### Dataset excerpts

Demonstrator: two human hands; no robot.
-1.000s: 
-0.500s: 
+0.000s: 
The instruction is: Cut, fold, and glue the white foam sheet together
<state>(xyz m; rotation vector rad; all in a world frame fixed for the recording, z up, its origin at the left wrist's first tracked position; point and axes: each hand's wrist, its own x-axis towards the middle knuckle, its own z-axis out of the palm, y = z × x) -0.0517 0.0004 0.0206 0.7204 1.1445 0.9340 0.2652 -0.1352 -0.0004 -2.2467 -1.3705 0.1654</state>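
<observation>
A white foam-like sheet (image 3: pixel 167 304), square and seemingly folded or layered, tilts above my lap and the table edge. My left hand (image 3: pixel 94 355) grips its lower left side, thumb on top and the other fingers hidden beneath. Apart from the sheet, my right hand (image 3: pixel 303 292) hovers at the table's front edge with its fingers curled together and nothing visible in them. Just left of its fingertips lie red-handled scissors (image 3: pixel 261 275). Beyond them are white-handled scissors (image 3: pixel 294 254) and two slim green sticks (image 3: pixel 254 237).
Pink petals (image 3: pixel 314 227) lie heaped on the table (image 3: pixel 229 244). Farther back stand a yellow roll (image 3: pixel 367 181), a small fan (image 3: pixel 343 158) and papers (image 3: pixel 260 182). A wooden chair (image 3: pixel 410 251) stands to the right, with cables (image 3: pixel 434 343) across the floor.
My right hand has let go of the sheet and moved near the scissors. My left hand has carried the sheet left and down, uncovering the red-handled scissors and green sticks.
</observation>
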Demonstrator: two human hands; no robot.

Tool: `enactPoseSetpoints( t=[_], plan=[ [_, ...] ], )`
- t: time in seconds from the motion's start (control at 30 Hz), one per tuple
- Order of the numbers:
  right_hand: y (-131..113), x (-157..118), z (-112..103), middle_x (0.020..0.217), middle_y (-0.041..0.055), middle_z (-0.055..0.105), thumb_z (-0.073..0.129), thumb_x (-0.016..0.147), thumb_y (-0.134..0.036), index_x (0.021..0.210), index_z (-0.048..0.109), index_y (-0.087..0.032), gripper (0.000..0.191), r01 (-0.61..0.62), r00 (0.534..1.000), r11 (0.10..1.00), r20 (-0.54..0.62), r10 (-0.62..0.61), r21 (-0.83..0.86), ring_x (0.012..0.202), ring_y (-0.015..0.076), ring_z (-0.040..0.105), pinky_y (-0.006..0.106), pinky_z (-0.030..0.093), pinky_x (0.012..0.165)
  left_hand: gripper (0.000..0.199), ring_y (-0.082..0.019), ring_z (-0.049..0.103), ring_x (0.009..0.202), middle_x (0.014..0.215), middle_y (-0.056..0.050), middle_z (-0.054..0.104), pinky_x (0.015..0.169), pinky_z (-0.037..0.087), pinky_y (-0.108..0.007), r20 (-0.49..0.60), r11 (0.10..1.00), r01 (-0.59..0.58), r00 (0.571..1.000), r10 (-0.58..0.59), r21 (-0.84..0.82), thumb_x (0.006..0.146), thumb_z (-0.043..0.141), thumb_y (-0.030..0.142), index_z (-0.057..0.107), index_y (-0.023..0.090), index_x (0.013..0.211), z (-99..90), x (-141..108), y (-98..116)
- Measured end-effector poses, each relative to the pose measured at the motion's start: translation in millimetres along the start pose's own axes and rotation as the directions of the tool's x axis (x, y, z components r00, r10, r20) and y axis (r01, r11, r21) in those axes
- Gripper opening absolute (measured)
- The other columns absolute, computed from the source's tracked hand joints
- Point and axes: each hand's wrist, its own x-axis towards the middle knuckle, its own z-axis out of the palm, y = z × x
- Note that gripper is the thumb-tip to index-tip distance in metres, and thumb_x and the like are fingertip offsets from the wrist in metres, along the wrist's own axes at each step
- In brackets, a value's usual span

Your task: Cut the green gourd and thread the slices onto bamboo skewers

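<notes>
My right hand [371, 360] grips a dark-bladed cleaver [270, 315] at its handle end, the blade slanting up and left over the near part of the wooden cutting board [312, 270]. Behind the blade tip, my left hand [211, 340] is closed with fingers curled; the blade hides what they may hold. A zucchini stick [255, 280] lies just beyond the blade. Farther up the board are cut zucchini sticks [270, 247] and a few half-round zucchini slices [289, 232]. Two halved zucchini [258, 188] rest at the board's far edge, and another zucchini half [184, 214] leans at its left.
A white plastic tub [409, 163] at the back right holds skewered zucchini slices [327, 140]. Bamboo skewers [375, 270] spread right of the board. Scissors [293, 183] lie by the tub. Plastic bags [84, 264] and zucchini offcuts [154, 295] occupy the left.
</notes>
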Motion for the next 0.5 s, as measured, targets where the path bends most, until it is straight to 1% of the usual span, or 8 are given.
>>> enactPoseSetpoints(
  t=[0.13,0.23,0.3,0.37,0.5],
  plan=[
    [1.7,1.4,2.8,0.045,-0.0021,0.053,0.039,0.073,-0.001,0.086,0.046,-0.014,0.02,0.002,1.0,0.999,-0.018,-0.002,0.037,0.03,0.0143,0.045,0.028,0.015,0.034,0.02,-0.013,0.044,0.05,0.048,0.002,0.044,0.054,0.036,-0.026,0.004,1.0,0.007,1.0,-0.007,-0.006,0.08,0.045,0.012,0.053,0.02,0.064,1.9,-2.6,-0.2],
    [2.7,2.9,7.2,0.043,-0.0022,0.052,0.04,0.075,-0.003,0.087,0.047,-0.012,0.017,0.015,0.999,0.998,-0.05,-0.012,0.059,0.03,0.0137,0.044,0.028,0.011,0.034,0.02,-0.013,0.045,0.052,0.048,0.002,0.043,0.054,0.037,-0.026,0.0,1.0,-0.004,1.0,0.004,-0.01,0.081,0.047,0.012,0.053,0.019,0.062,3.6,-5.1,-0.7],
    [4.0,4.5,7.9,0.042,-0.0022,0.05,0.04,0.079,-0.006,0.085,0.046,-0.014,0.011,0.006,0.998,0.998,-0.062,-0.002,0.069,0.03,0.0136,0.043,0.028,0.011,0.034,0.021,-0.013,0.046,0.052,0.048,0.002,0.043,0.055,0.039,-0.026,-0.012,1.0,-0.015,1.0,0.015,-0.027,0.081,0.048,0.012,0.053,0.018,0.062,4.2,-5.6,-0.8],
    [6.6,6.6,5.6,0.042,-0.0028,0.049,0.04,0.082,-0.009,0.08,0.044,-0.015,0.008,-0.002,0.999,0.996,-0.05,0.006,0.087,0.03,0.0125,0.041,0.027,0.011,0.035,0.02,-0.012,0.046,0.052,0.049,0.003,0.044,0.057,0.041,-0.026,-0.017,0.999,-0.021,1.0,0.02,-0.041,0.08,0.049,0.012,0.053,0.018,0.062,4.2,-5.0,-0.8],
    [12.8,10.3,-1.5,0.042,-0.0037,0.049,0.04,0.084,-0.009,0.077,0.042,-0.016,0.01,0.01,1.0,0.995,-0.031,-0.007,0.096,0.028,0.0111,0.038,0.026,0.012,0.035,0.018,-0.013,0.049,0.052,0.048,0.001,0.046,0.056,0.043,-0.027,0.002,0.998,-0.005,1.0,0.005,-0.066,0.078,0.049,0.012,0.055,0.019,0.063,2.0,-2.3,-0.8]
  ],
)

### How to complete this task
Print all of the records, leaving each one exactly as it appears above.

### Response area
Demonstrator: two human hands; no robot.
-1.000s: 
-0.500s: 
+0.000s: 
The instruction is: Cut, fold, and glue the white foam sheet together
<state>(xyz m; rotation vector rad; all in a world frame fixed for the recording, z up, its origin at the left wrist's first tracked position; point and axes: each hand's wrist, its own x-axis towards the middle knuckle, its own z-axis out of the palm, y = z × x) -0.0517 0.0004 0.0206 0.7204 1.1445 0.9340 0.2652 -0.1352 -0.0004 -2.2467 -1.3705 0.1654</state>
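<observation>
A white foam-like sheet (image 3: pixel 167 304), square and seemingly folded or layered, tilts above my lap and the table edge. My left hand (image 3: pixel 94 355) grips its lower left side, thumb on top and the other fingers hidden beneath. Apart from the sheet, my right hand (image 3: pixel 303 292) hovers at the table's front edge with its fingers curled together and nothing visible in them. Just left of its fingertips lie red-handled scissors (image 3: pixel 261 275). Beyond them are white-handled scissors (image 3: pixel 294 254) and two slim green sticks (image 3: pixel 254 237).
Pink petals (image 3: pixel 314 227) lie heaped on the table (image 3: pixel 229 244). Farther back stand a yellow roll (image 3: pixel 367 181), a small fan (image 3: pixel 343 158) and papers (image 3: pixel 260 182). A wooden chair (image 3: pixel 410 251) stands to the right, with cables (image 3: pixel 434 343) across the floor.
My right hand has let go of the sheet and moved near the scissors. My left hand has carried the sheet left and down, uncovering the red-handled scissors and green sticks.
</observation>
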Demonstrator: two human hands; no robot.

Tool: `enactPoseSetpoints( t=[_], plan=[ [_, ...] ], )`
- t: time in seconds from the motion's start (control at 30 Hz), one per tuple
- Order of the numbers:
  right_hand: y (-131..113), x (-157..118), z (-112..103), middle_x (0.020..0.217), middle_y (-0.041..0.055), middle_z (-0.055..0.105), thumb_z (-0.073..0.129), thumb_x (-0.016..0.147), thumb_y (-0.134..0.036), index_x (0.021..0.210), index_z (-0.048..0.109), index_y (-0.087..0.032), gripper (0.000..0.191), r01 (-0.61..0.62), r00 (0.534..1.000), r11 (0.10..1.00), r20 (-0.54..0.62), r10 (-0.62..0.61), r21 (-0.83..0.86), ring_x (0.012..0.202), ring_y (-0.015..0.076), ring_z (-0.040..0.105), pinky_y (-0.006..0.106), pinky_z (-0.030..0.093), pinky_x (0.012..0.165)
  left_hand: gripper (0.000..0.199), ring_y (-0.082..0.019), ring_z (-0.049..0.103), ring_x (0.009..0.202), middle_x (0.014..0.215), middle_y (-0.056..0.050), middle_z (-0.054..0.104), pinky_x (0.015..0.169), pinky_z (-0.037..0.087), pinky_y (-0.108..0.007), r20 (-0.49..0.60), r11 (0.10..1.00), r01 (-0.59..0.58), r00 (0.571..1.000), r10 (-0.58..0.59), r21 (-0.84..0.82), thumb_x (0.006..0.146), thumb_z (-0.043..0.141), thumb_y (-0.030..0.142), index_z (-0.057..0.107), index_y (-0.023..0.090), index_x (0.013..0.211), z (-99..90), x (-141..108), y (-98..116)
- Measured end-effector poses, each relative to the pose measured at the motion's start: translation in millimetres along the start pose's own axes and rotation as the directions of the tool's x axis (x, y, z components r00, r10, r20) and y axis (r01, r11, r21) in those axes
- Gripper opening absolute (measured)
- The other columns absolute, computed from the source's tracked hand joints
- Point and axes: each hand's wrist, its own x-axis towards the middle knuckle, its own z-axis out of the palm, y = z × x
- Note that gripper is the thumb-tip to index-tip distance in metres, and thumb_x and the like are fingertip offsets from the wrist in metres, along the wrist's own axes at each step
- In brackets, a value's usual span

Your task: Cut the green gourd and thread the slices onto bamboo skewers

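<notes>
My right hand [371, 360] grips a dark-bladed cleaver [270, 315] at its handle end, the blade slanting up and left over the near part of the wooden cutting board [312, 270]. Behind the blade tip, my left hand [211, 340] is closed with fingers curled; the blade hides what they may hold. A zucchini stick [255, 280] lies just beyond the blade. Farther up the board are cut zucchini sticks [270, 247] and a few half-round zucchini slices [289, 232]. Two halved zucchini [258, 188] rest at the board's far edge, and another zucchini half [184, 214] leans at its left.
A white plastic tub [409, 163] at the back right holds skewered zucchini slices [327, 140]. Bamboo skewers [375, 270] spread right of the board. Scissors [293, 183] lie by the tub. Plastic bags [84, 264] and zucchini offcuts [154, 295] occupy the left.
</notes>
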Motion for the next 0.5 s, as measured, targets where the path bends most, until it is straight to 1% of the usual span, or 8 are given.
>>> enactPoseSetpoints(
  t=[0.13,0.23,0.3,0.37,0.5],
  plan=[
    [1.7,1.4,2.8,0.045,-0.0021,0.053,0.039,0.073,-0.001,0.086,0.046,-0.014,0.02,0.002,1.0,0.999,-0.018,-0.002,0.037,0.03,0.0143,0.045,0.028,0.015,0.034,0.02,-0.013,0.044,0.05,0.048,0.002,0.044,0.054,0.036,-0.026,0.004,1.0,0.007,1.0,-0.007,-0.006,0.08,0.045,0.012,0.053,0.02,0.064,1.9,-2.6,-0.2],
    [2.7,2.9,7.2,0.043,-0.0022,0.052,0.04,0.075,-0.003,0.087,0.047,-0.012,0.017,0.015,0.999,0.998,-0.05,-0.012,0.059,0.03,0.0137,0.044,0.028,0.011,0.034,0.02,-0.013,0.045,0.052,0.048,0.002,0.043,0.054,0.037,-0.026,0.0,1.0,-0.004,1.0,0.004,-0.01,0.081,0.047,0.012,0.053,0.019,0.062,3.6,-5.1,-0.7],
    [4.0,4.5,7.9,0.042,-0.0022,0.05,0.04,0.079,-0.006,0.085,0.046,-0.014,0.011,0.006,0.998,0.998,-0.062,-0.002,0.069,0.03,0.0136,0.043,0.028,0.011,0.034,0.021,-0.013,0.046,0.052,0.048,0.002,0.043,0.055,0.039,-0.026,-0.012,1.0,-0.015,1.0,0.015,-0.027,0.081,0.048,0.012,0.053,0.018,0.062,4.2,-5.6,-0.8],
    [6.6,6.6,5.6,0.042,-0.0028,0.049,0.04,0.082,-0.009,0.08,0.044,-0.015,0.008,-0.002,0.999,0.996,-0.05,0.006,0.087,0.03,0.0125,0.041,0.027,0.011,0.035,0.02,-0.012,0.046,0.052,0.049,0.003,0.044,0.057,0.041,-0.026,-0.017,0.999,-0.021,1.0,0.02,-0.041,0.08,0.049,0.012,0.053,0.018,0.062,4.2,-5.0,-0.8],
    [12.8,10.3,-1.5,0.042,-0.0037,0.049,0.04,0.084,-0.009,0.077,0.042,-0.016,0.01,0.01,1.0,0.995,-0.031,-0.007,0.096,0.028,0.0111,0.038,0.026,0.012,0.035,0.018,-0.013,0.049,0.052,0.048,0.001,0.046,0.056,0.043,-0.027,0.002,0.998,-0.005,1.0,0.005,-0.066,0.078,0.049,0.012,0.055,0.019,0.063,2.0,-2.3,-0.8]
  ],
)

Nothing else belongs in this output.